This Implementation is based on the OpenAI Baselines implementation
Tested with Tensorflow 1.14
pip install tensorflow==1.14
pip install gym[atari]
Instructions how to run the training can be found in the demonstration.ipynb notebook. It is also possible to view a trained model.
The algorithm can be used for different Environments such as the CartPole-v0 or the MountainCar-v0
The training in Atari environments is possible but difficult. On the environment PongNoFrameskip-v4 it took about 16 hours on a 32-thread cpu to get close to the performance of the rule based pong ai. This pretrained model can be downloaded here https://drive.google.com/open?id=19PldQsUIw8lCs-Ox2ciPXObW59ZiyDTX. This training is based on Vision with a convolutional neural network feeding into a fully connected network.

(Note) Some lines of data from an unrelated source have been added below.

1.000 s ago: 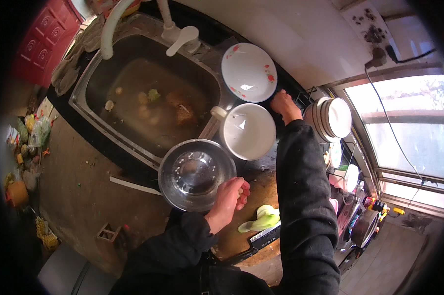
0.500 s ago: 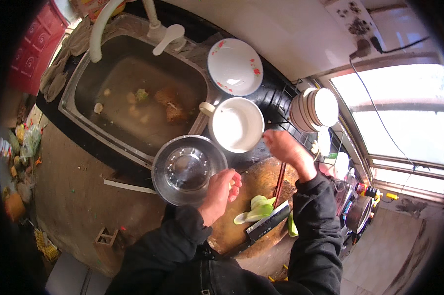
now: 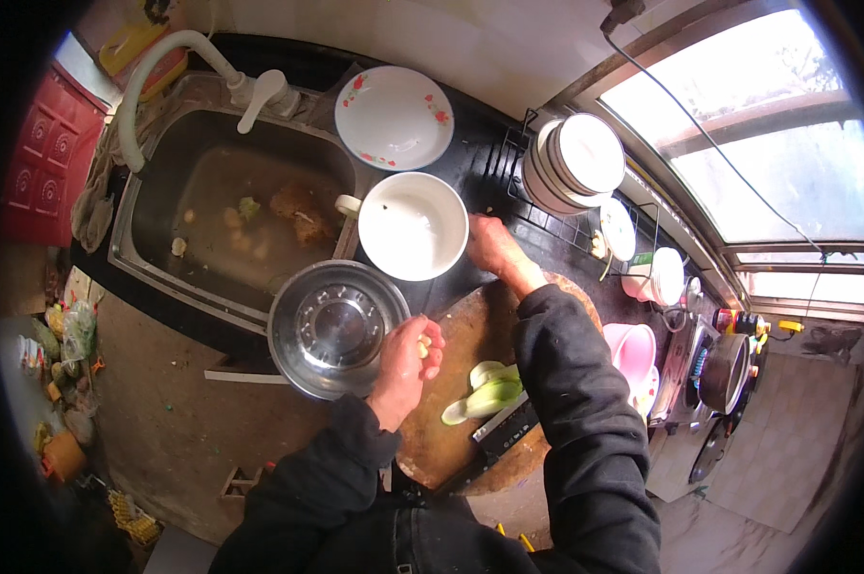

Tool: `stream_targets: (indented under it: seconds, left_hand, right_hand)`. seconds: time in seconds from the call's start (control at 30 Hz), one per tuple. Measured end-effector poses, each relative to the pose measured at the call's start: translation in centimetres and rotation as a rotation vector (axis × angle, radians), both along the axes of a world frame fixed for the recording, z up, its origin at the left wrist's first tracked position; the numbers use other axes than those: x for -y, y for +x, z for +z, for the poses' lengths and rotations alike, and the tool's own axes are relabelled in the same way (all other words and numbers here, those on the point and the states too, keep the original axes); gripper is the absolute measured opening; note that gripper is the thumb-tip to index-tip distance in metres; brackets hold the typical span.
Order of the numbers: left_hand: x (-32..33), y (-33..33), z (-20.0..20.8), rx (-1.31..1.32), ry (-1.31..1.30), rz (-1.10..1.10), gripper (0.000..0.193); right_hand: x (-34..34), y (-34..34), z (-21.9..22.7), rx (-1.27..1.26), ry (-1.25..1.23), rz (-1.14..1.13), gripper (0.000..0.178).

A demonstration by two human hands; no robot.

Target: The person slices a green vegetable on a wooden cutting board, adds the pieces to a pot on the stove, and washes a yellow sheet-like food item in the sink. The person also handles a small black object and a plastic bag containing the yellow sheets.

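My left hand (image 3: 403, 371) is curled round small pale yellow pieces (image 3: 423, 346), perhaps garlic cloves, by the right rim of a steel bowl (image 3: 293, 330). My right hand (image 3: 499, 253) is closed against the right side of a large white enamel mug (image 3: 403, 247); its fingertips are hidden, and I cannot make out what they hold. Below the hands lies a round wooden chopping board (image 3: 451, 450). Cut pale green vegetable pieces (image 3: 489, 394) rest on it beside a cleaver (image 3: 504, 428), which my right sleeve partly covers.
A sink (image 3: 250, 182) with murky water and scraps is on the left, under a white faucet (image 3: 178, 43). Behind the mug stands a floral dish (image 3: 394, 120). Stacked bowls (image 3: 585, 158) sit in a wire rack by the window; a pink basin (image 3: 629, 354) is right.
The view has shifted, bringing the pink basin into sight. My right hand stays near the mug's right side. Brown sticks seen earlier on the board no longer show. My left hand still holds the pieces.
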State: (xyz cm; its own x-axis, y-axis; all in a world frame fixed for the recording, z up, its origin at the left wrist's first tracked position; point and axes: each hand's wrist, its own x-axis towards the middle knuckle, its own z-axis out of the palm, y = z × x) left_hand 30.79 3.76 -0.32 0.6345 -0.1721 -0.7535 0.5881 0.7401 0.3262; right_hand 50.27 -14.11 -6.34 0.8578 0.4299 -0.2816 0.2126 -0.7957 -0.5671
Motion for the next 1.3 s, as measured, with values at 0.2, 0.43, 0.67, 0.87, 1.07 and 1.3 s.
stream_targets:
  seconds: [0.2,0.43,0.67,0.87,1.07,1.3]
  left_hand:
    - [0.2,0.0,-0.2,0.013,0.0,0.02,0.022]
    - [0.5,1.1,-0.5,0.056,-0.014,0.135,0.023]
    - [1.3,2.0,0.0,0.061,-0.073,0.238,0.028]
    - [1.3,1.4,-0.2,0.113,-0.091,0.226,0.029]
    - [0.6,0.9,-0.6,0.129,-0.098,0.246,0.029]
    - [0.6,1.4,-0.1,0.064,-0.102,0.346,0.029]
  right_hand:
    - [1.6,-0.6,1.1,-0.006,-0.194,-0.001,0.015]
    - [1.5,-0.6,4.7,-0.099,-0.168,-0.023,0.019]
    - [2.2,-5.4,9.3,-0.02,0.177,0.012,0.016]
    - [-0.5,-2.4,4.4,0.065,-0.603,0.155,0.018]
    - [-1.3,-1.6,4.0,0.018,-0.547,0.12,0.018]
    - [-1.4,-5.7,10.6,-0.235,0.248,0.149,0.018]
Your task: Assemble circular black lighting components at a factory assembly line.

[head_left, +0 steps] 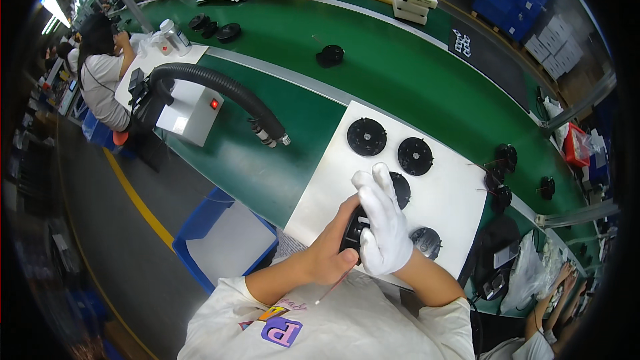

During the Experience replay stage the algorithm uses a variant of the retrace algorithm, the function is implemented in baselines.acer.acer:
def q_retrace(R, D, q_i, v, rho_i, nenvs, nsteps, gamma):
The acer paper introduces efficient trust regions which are supposed to stabilize training. It is implemented in baselines.acer.acer beginning at line 155
k is a measure of the divergence of the current network with parameters θ and an average network with parameters θa.
It does appear to reduce variance in reward for the cartpole-v0 Environment in the demonstration notebook.